Der kleine Saal im Berliner Kreuzberg-Museum ist längst überfüllt. Islamkenner und -kritikerinnen sitzen im Saal, Konvertitinnen mit Kopftuch und Muslima ohne, der Berliner Integrationsbeauftragte, Frauenaktivistinnen und ein „bekennender homosexueller Migrant“, wie er sich selbst später beschreibt. Es ist stickig.

Ramadan, elegant gekleidet im dunklen Anzug mit hellem Hemd, spricht mit sanfter Stimme und rhetorisch versiert. Zwangsehen, sagt er, hätten ihren Ursprung nicht in der Religion, sondern in der Kultur – und seien nicht auf Muslime beschränkt. „Es passiert überall und es ist überall inakzeptabel“ , sagt der Islamwissenschaftler, dessen Großvater einst die ägyptischen Muslimbrüder gründete. Und: „Es verstößt gegen unsere gemeinsamen Werte.“ Dieses Gemeinsame betont er immer wieder – und bekommt Applaus dafür.

Ramadan, der derzeit Gastprofessor in Rotterdam ist, unterstützt ein lokales Projekt, aus dem eine europäische Kampagne werden soll. „Hand in Hand gegen Zwangsheirat“ heißt die Initiative, zu der sich vor vier Jahren – unterstützt von der Stadt – Rotterdamer Muslime zusammentaten. Gemeinsam mit Hodschas und Imamen versuchen sie, durch Aufklärung in ihrer Community im Vorfeld Zwangsheiraten zu verhindern.

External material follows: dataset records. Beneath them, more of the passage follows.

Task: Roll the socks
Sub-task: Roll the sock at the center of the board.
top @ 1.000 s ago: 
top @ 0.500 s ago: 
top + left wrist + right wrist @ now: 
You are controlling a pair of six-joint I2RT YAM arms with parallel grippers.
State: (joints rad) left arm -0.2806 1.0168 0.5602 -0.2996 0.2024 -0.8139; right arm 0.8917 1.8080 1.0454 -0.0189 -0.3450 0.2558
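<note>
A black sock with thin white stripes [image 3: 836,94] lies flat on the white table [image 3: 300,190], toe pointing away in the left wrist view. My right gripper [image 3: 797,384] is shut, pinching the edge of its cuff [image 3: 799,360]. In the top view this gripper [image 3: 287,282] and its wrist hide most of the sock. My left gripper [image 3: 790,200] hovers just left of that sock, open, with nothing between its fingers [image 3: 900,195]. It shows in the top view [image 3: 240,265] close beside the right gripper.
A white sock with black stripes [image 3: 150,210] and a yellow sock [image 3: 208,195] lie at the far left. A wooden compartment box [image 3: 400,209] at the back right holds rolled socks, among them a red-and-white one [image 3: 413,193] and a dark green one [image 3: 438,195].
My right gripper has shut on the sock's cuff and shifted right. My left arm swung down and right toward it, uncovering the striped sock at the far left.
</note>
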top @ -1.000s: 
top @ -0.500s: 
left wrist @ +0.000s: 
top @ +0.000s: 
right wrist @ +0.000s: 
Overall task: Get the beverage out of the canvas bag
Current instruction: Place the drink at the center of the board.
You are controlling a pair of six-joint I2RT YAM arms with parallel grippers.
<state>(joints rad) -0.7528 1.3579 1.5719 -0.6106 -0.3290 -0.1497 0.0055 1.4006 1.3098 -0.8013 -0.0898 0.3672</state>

„Unsere Imame sagen den Leuten: Der Islam verbietet Zwangsheirat“, sagt Marianne Vorthoren, die Projektleiterin. „Wir müssen gegen die Unkenntnis vorgehen.“ Die Imame sagten aber auch: „Die Eltern können bei der Anbahnung einer Ehe durchaus eine Rolle spielen.“ Die Kinder aber müssten „in sich die Freiheit fühlen“, nein sagen zu können. Respekt gegenüber den Eltern dürfe nicht mit blindem Gehorsam verwechselt werden, so Vorthoren. Die Nachfrage nach ihren Seminaren sei groß. Im vergangenen Jahr hat die Initiative allein in Rotterdam über 50 Zwangsheiraten registriert.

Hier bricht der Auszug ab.